» Exercise description
Keep the text of the data exactly as it is and omit each picture from the copy.
-- Opening Marker --
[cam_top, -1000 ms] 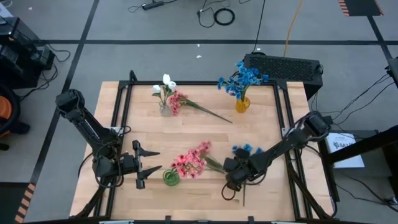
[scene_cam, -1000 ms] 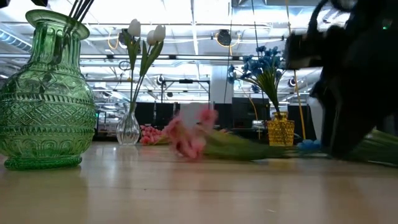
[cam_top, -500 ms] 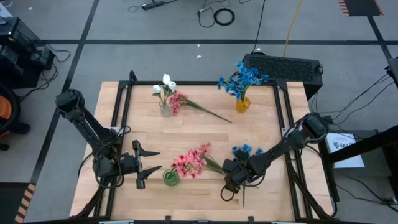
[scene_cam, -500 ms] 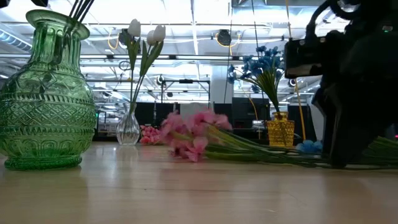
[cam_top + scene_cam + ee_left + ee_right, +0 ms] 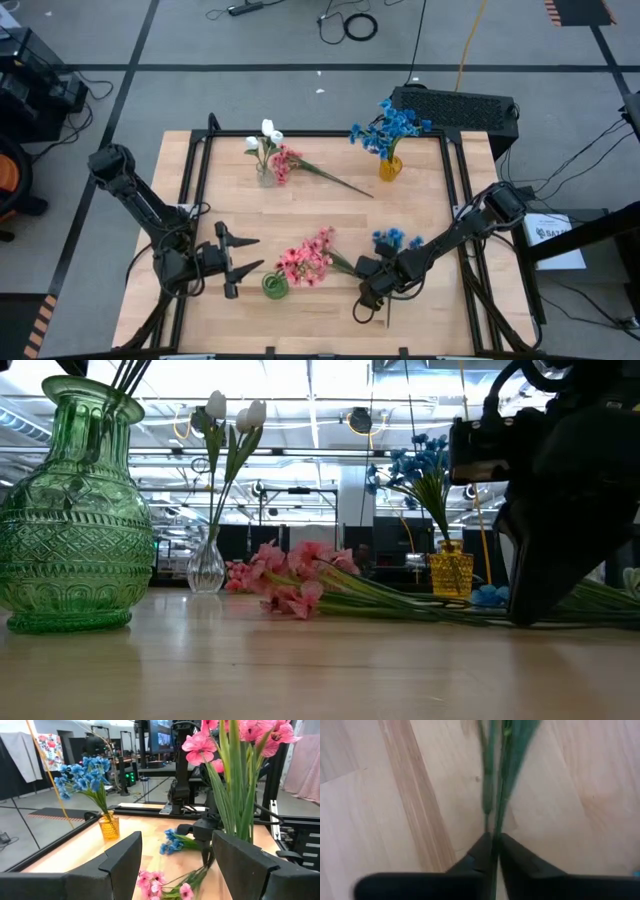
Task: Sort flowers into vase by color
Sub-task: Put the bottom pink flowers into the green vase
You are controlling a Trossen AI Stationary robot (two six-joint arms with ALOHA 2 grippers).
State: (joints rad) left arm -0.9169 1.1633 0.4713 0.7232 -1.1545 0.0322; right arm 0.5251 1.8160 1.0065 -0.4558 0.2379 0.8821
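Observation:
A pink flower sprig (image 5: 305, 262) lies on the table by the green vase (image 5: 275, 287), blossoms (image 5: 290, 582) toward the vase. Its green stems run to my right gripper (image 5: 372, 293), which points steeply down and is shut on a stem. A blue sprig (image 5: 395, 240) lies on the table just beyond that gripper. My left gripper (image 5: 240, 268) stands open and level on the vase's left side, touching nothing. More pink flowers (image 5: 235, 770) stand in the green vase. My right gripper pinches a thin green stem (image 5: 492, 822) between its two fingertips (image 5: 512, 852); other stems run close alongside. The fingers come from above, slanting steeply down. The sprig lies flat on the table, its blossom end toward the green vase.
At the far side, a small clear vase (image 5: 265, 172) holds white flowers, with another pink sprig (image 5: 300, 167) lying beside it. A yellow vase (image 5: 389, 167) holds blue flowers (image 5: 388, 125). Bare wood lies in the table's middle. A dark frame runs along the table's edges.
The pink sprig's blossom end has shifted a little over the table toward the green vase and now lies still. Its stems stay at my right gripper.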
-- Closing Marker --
» Exercise solution
[cam_top, -1000 ms] 
[scene_cam, -1000 ms] 
[cam_top, -500 ms] 
[scene_cam, -500 ms] 
[cam_top + scene_cam + ee_left + ee_right, +0 ms] 
Task: Sort flowers into vase by color
Sub-task: Put the bottom pink flowers into the green vase
You are controlling a Trossen AI Stationary robot (two six-joint arms with ALOHA 2 grippers).
State: (joints rad) left arm -0.9169 1.1633 0.4713 0.7232 -1.1545 0.0322; right arm 0.5251 1.8160 1.0065 -0.4558 0.2379 0.8821
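Observation:
A pink flower sprig (image 5: 305, 262) lies on the table by the green vase (image 5: 275, 287), blossoms (image 5: 290, 582) toward the vase. Its green stems run to my right gripper (image 5: 372, 293), which points steeply down and is shut on a stem. A blue sprig (image 5: 395, 240) lies on the table just beyond that gripper. My left gripper (image 5: 240, 268) stands open and level on the vase's left side, touching nothing. More pink flowers (image 5: 235, 770) stand in the green vase. My right gripper pinches a thin green stem (image 5: 492, 822) between its two fingertips (image 5: 512, 852); other stems run close alongside. The fingers come from above, slanting steeply down. The sprig lies flat on the table, its blossom end toward the green vase.
At the far side, a small clear vase (image 5: 265, 172) holds white flowers, with another pink sprig (image 5: 300, 167) lying beside it. A yellow vase (image 5: 389, 167) holds blue flowers (image 5: 388, 125). Bare wood lies in the table's middle. A dark frame runs along the table's edges.
The pink sprig's blossom end has shifted a little over the table toward the green vase and now lies still. Its stems stay at my right gripper.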

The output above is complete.